October 24, 1838 – One of the events that caused major tension between Mormons and non-Mormons took place a week before the Haun’s Mill Massacre. This brutality acted out by the Church shows that it was the final straw before Governor Boggs signed the ‘Extermination Order’. Dr. D. Michael Quinn wrote the following in his historical work ‘The Mormon Hierarchy: Origins of Power, pp 99-100; (also see MormonThink Essays)

“In the skirmishes that both sides called “battles,” Mormons used deadly force without reluctance. Benjamin F. Johnson wrote that Danite leader (and future apostle) Lyman Wight told his men to pray concerning their Missouri enemies: “That God would Damn them & give us pow[e]r to Kill them.” Likewise, at the beginning of the Battle of Crooked River… Apostle David W. Patten (a Danite captain with the code-name “Fear Not”) told his men: “Go ahead, boys; rake them down.” The highest ranking Mormon charged with murder for obeying this order was Apostle Parley P. Pratt who allegedly took the careful aim of a sniper in killing one Missourian and then severely wounding militiaman Samuel Tarwater. This was after Apostle Patten received a fatal stomach wound. In their fury at the sight of their fallen leader, some of the Danites mutilated the unconscious Tarwater “with their swords” striking him lengthwise in the mouth, cutting off his under teeth, and breaking his lower jaw; cutting off his cheeks… and leaving him [for] dead.” He survived to press charges against Pratt for attempted murder…”

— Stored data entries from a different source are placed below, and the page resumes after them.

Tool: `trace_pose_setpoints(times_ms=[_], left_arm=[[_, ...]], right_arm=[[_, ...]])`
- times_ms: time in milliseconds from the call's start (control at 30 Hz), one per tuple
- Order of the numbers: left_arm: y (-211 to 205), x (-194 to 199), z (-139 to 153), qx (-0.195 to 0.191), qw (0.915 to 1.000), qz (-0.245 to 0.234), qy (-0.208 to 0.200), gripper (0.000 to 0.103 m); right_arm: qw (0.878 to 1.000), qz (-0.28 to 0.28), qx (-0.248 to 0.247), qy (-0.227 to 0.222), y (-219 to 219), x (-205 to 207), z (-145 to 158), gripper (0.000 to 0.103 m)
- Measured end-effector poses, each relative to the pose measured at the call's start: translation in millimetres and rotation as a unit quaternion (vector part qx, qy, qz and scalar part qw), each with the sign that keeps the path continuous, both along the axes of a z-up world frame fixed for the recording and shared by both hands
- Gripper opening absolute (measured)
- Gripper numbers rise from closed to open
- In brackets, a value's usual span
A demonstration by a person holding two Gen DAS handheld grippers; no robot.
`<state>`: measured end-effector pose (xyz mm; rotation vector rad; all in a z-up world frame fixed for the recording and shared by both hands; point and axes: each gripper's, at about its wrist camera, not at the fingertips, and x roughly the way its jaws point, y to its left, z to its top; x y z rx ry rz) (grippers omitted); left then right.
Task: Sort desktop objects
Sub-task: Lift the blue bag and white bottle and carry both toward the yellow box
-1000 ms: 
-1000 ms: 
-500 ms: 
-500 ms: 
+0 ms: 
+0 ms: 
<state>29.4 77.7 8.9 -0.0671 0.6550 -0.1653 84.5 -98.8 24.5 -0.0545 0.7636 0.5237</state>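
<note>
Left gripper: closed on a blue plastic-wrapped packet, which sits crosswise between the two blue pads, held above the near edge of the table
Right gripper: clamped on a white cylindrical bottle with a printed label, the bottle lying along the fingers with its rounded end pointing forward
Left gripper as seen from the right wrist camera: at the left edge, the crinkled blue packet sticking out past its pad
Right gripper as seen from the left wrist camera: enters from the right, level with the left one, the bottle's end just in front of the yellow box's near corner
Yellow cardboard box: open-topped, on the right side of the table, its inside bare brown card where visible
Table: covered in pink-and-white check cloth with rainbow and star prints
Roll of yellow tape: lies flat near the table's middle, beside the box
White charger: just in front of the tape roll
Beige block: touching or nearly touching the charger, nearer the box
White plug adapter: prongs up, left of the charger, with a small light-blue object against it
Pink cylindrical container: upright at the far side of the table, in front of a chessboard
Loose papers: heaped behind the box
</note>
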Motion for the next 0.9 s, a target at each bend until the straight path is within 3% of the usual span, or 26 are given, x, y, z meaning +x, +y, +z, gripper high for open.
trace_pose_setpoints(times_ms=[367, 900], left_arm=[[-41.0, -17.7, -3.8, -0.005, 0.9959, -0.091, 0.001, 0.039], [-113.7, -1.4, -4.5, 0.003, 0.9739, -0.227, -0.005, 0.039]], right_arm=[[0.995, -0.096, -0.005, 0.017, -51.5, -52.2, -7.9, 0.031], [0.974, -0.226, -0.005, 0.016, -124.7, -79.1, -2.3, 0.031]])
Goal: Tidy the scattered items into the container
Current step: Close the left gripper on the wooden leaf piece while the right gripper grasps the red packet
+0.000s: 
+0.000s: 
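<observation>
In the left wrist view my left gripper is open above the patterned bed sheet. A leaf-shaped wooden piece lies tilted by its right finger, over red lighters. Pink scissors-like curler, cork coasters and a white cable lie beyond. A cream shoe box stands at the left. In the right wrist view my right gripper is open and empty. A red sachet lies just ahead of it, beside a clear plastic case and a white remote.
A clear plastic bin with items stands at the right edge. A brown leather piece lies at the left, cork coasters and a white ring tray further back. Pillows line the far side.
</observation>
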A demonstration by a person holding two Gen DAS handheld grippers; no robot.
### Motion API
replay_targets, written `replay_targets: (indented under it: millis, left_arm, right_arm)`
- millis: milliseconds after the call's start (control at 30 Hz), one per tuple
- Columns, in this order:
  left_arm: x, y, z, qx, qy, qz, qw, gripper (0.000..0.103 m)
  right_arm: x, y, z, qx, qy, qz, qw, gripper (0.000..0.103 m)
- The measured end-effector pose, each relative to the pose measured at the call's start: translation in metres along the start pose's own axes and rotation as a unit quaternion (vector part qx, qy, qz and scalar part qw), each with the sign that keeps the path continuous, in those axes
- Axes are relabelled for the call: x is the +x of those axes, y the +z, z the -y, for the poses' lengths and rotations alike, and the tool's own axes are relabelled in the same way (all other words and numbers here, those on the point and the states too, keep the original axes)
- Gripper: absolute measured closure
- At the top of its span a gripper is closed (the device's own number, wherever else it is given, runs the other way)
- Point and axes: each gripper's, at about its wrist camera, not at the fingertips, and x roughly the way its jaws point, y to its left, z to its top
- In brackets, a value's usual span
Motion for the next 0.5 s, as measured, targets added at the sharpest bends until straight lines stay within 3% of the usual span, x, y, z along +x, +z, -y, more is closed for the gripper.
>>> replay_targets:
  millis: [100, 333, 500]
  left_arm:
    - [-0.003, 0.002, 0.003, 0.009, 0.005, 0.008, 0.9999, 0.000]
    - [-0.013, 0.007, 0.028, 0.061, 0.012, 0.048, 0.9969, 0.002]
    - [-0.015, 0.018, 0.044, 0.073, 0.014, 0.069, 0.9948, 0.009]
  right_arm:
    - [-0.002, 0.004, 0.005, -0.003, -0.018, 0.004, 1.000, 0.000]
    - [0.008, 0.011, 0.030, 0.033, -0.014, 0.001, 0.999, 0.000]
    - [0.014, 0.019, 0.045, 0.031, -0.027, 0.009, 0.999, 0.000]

October 24, 1838 – Thomas B Marsh signs affidavit admitting they (Mormons) looted and burned down Gallatin. – The Missouri Mormon War, Records & Archives, p 57 

“… At the request of citizens of Ray County, I make the following statement. . . . Joseph Smith, the prophet, had preached a sermon in which he said that all the Mormons who refused to take up arms, if necessary, in the difficulties with the citizens, should be shot or otherwise put to death…I afterwards learned from the Mormons that they had burnt Gallatin and that it was done by the aforesaid company that marched there. The Mormons informed me that they had hauled away all the goods from the store in Gallatin and deposited them at the Bishop’s storehouse at Diahmon…”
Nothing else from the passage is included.